◆ Data supplied
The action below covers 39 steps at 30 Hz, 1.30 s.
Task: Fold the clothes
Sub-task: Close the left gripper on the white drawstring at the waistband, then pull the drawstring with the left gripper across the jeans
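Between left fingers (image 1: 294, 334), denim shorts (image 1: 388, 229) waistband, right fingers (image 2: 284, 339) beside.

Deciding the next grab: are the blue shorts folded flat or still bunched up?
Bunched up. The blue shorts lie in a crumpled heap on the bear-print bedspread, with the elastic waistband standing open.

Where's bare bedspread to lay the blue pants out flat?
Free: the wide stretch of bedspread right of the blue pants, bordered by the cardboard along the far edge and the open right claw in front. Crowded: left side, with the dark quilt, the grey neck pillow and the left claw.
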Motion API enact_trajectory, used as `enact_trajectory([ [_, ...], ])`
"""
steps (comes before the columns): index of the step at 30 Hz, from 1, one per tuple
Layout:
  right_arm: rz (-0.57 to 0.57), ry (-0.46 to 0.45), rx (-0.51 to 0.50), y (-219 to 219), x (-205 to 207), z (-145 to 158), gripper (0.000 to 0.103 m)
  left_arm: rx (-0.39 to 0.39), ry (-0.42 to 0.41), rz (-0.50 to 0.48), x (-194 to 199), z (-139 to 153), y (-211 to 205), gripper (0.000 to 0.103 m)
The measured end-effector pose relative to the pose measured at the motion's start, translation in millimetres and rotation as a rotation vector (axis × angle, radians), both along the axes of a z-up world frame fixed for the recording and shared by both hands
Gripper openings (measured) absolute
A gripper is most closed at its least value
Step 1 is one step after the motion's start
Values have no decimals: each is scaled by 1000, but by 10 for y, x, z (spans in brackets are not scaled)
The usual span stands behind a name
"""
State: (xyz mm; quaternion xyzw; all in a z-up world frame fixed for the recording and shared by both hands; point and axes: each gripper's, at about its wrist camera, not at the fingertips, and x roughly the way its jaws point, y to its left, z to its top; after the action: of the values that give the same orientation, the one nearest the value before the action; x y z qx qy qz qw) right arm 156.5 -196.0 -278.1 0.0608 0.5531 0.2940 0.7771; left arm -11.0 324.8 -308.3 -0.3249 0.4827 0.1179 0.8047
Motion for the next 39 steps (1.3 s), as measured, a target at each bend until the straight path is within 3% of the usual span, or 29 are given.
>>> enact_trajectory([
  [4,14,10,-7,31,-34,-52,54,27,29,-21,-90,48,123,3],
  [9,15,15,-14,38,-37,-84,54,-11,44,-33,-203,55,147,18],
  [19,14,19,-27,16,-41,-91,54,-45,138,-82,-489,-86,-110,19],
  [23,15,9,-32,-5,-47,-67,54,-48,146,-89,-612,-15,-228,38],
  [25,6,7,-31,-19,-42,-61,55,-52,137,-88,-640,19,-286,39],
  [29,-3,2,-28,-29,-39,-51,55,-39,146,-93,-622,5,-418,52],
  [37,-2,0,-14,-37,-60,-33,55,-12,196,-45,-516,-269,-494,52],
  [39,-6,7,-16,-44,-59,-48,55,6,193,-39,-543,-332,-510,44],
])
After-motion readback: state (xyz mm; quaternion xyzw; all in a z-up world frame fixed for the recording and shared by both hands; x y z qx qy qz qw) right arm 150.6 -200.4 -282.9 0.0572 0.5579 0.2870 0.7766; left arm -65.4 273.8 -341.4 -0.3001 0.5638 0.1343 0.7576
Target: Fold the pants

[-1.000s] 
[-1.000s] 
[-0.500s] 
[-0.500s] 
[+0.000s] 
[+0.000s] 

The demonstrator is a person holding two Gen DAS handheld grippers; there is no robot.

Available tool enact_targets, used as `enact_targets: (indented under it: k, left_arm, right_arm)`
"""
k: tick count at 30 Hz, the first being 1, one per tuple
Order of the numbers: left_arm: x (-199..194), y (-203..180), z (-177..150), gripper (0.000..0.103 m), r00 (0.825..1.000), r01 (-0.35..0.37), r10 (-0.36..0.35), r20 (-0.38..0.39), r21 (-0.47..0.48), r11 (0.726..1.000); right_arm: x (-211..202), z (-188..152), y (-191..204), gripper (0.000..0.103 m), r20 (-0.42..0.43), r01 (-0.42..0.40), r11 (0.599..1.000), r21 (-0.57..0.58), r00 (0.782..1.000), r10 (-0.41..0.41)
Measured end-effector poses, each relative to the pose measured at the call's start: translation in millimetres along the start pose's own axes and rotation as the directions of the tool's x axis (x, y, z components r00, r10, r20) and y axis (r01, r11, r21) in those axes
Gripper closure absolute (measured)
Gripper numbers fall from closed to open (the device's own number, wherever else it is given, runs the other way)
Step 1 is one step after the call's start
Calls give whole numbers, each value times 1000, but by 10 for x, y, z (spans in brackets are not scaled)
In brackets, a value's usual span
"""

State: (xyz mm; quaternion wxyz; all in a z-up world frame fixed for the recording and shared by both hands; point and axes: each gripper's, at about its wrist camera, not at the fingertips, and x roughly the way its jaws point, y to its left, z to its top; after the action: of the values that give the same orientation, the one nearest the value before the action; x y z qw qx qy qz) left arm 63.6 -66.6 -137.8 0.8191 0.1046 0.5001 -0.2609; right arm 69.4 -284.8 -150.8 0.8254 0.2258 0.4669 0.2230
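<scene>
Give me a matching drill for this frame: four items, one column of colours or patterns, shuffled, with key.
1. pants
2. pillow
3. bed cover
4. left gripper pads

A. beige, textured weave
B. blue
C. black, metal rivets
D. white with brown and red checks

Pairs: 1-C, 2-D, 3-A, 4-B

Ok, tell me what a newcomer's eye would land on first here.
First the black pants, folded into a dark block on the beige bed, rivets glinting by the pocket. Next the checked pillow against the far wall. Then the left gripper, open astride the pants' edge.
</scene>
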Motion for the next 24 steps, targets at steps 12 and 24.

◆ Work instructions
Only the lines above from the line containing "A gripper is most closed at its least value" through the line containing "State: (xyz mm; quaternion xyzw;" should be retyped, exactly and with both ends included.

◆ Task answer
A gripper is most closed at its least value
Step 1 is one step after the motion's start
Values have no decimals: each is scaled by 1000, but by 10 for y, x, z (spans in brackets are not scaled)
The usual span stands behind a name
"""
State: (xyz mm; quaternion xyzw; all in a z-up world frame fixed for the recording and shared by both hands; point and axes: each gripper's, at about its wrist camera, not at the fingertips, and x roughly the way its jaws point, y to its left, z to its top; after the action: of the values that give the same orientation, the one nearest the value before the action; x y z qx qy qz qw) right arm 156.5 -196.0 -278.1 0.0608 0.5531 0.2940 0.7771; left arm -11.0 324.8 -308.3 -0.3249 0.4827 0.1179 0.8047

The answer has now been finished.